### DIRECTIONS FOR THIS TASK:
Without changing a word, copy every line of the listing below and leave out the images.

### STORED DATA:
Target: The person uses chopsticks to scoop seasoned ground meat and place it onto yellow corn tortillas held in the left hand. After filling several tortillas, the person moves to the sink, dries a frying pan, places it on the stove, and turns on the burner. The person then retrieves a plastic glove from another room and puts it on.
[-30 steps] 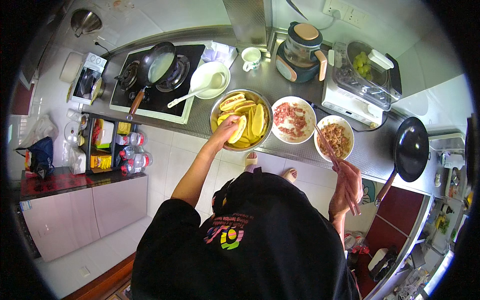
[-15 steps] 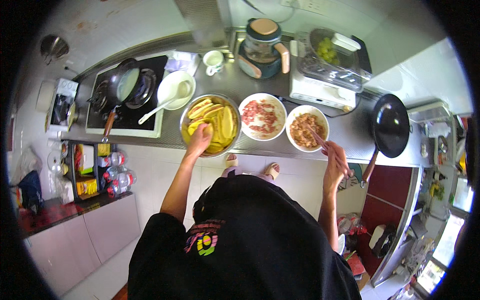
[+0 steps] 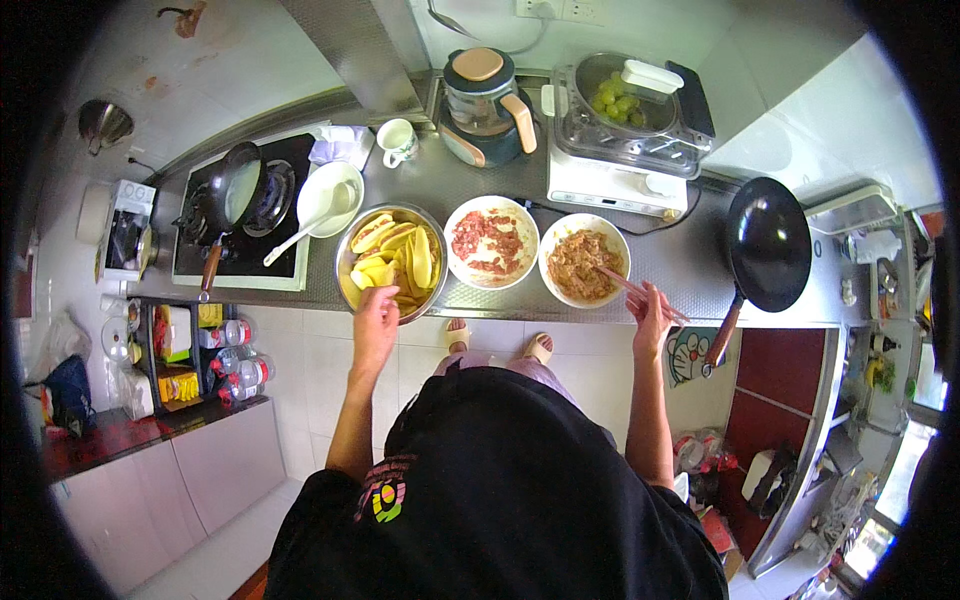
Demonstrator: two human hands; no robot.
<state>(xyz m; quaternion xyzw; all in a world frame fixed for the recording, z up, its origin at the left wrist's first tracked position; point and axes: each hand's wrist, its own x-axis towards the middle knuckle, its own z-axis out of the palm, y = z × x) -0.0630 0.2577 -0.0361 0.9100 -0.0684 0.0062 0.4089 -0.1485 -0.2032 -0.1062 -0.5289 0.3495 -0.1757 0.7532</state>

### SOLUTION TO THIS EXERCISE:
Target: The person uses chopsticks to scoop seasoned ground meat and place it onto yellow corn tortillas held in the left hand. After filling several tortillas, the person moves to the sink, dries a frying pan, places it on the stove, and turns on the burner. The person then retrieves a plastic glove from another room and puts it on.
[-30 steps] 
[-15 steps] 
[+0 steps] 
Demonstrator: two human hands; no robot.
<state>(xyz m; quaternion xyzw; all in a world frame fixed for the recording, z up, its origin at the left wrist's first tracked position; point and axes: each hand's wrist, its own x-axis towards the middle knuckle, its own z-axis out of the palm, y = z × x) -0.0630 0.2577 -0.0361 0.9100 -0.0684 0.0062 0.4089 -0.1485 -0.2032 -0.1062 -0.5289 0.3495 -0.1757 0.7532</state>

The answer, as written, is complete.